# Convergence

In this lecture we will focus on extremely useful results that occur when we consider large sample sizes. In order to analyze these results, we need to introduce a few concepts related to convergence of sequences of random variables.

A sequence of random variables $X_{n}$ converges to a random variable $X$:

• in probability if $\lim_{n\rightarrow\infty}P\left(\left|X_{n}-X\right|\geq\varepsilon\right)=0,\,\forall\varepsilon\gt 0$
• almost surely if $P\left(\lim_{n\rightarrow\infty}\left|X_{n}-X\right|\gt \varepsilon\right)=0,\,\forall\varepsilon\gt 0$
• in quadratic mean if $\lim_{n\rightarrow\infty}E\left[\left(X_{n}-X\right)^{2}\right]=0$

The concepts above apply if random variable $X$ is a constant.
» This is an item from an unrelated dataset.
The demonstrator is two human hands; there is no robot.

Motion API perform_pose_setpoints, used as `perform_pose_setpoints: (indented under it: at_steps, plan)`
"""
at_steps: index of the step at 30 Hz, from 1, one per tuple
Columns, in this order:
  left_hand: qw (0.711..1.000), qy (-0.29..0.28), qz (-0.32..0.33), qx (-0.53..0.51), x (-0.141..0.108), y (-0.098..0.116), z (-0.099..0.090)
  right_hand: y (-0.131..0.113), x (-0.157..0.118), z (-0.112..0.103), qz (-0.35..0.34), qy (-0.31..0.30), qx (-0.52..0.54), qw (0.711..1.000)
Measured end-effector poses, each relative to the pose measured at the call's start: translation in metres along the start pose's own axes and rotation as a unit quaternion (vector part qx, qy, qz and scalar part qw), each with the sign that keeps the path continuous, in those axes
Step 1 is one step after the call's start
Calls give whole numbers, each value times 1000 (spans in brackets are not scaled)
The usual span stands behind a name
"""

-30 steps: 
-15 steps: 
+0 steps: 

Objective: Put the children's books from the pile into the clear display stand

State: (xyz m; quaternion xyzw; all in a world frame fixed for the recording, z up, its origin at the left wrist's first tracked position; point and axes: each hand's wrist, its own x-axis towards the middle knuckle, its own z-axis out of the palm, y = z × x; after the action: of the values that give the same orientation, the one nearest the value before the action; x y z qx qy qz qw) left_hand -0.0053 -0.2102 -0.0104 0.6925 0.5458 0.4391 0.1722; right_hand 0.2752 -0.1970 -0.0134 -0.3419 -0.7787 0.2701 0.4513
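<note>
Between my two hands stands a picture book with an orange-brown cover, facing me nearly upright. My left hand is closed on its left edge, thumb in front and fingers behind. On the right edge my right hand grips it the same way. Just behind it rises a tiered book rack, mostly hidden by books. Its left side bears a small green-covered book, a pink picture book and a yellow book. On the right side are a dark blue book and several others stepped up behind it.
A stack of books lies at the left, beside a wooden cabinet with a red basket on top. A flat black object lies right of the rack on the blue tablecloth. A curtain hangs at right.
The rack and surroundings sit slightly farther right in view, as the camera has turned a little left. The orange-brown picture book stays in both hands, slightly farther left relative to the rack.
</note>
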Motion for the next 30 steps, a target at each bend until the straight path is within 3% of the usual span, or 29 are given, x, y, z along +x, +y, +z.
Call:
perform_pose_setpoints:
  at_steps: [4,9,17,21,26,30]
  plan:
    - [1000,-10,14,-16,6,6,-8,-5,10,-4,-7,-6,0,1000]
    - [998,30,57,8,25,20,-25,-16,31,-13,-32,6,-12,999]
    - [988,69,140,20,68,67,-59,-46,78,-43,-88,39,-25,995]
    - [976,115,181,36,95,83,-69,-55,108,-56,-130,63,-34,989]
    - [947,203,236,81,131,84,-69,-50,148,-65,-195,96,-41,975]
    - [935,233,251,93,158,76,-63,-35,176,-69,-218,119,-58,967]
In this case, often denote it by $\mu$.

Some convergence concepts are stronger than others. The following facts are useful:

• $X_{n}\overset{q.m.}{\rightarrow}X\Rightarrow X_{n}\overset{p}{\rightarrow}X$
• $X_{n}\overset{a.s.}{\rightarrow}X\Rightarrow X_{n}\overset{p}{\rightarrow}X$
• Quadratic mean convergence does not imply, nor is it implied, by almost sure convergence

## Example: Convergence in Probability vs. Almost Sure Convergence

Let

$X_{n}=\begin{cases} 1, & \text{with probability }\frac{1}{n}\\ 0, & \text{with probability }1-\frac{1}{n} \end{cases}$

$Y_{n}=\begin{cases} 1, & \text{with probability }\frac{1}{n^{2}}\\ 0, & \text{with probability }1-\frac{1}{n^{2}} \end{cases}$

Do these random sequences converge in probability and/or almost surely to zero?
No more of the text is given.